*EXERCISE GOAL:*
Which lines below hold the word "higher"? Copy all of them.

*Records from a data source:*
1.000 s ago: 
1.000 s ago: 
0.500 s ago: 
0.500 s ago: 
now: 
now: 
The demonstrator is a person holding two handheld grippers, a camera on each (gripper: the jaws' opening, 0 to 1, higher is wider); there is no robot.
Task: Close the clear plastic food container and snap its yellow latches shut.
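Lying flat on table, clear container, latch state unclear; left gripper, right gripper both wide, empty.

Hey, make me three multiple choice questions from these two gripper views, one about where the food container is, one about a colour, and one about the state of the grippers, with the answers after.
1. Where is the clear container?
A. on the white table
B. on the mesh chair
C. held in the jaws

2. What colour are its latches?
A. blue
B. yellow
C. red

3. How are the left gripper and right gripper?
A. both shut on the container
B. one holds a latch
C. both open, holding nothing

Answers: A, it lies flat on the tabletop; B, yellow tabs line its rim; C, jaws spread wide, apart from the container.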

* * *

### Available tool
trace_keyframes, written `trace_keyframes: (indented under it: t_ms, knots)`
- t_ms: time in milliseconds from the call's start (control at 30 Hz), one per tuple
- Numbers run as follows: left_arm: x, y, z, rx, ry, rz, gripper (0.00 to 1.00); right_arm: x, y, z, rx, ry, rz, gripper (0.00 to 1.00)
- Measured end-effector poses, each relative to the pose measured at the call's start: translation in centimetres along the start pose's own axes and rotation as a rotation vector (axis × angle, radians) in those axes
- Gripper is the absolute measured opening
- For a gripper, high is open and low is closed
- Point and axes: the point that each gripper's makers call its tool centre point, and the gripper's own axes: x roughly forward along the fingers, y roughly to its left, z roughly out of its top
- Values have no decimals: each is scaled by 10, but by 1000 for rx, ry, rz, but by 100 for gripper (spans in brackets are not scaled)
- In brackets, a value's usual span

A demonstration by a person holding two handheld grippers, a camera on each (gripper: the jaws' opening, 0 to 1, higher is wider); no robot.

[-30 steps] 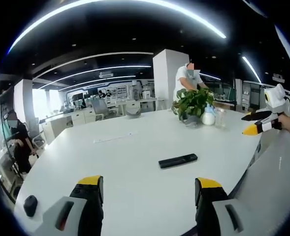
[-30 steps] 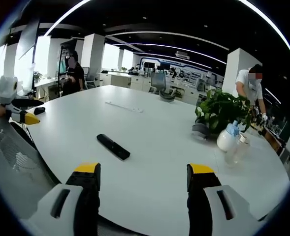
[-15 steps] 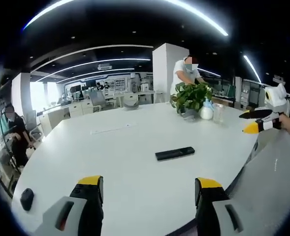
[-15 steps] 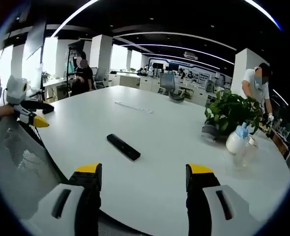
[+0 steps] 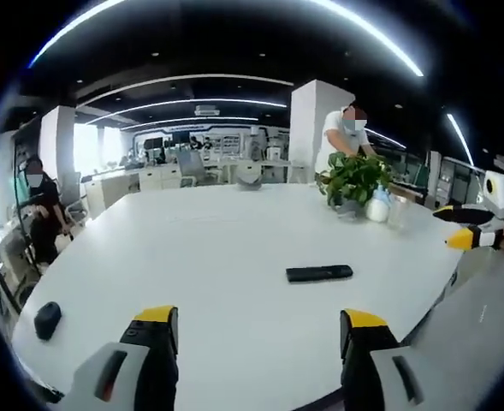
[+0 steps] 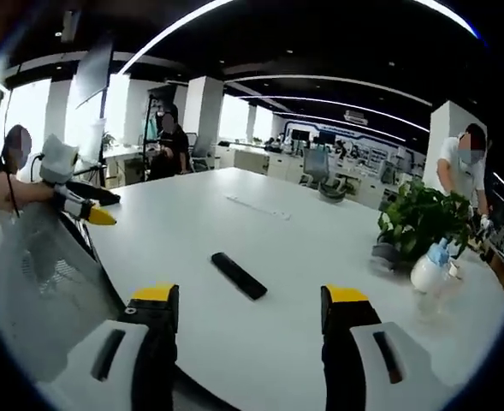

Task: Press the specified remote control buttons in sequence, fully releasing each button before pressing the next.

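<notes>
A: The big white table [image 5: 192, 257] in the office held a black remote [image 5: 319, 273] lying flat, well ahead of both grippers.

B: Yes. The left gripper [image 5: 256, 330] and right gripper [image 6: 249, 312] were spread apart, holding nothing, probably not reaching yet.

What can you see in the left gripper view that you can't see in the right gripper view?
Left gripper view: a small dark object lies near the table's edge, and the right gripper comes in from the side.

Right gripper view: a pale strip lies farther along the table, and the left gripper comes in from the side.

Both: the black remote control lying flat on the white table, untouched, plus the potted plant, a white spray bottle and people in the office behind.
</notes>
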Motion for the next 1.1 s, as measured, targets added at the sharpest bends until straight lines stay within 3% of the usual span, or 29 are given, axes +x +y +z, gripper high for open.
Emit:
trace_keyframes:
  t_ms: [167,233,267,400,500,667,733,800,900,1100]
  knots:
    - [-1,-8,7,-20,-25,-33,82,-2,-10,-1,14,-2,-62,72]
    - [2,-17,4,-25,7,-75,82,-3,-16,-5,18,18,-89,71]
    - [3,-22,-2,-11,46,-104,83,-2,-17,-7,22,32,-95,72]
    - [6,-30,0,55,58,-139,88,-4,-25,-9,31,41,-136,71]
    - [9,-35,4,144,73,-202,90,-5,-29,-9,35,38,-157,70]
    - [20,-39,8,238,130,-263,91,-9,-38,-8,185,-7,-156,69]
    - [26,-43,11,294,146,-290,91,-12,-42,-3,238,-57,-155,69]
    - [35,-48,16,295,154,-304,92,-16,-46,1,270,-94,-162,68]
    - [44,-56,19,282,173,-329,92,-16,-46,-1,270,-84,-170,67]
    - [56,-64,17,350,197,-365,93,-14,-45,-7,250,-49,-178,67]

*SOLVED PROBLEM:*
The demonstrator is a person holding two handheld grippers, a camera on each (gripper: the jaws' opening, 0 to 1, higher is wider); there is no robot.
A demonstration by a person holding two handheld grippers, a camera on each (gripper: the jaws' opening, 0 to 1, higher is wider); no robot.

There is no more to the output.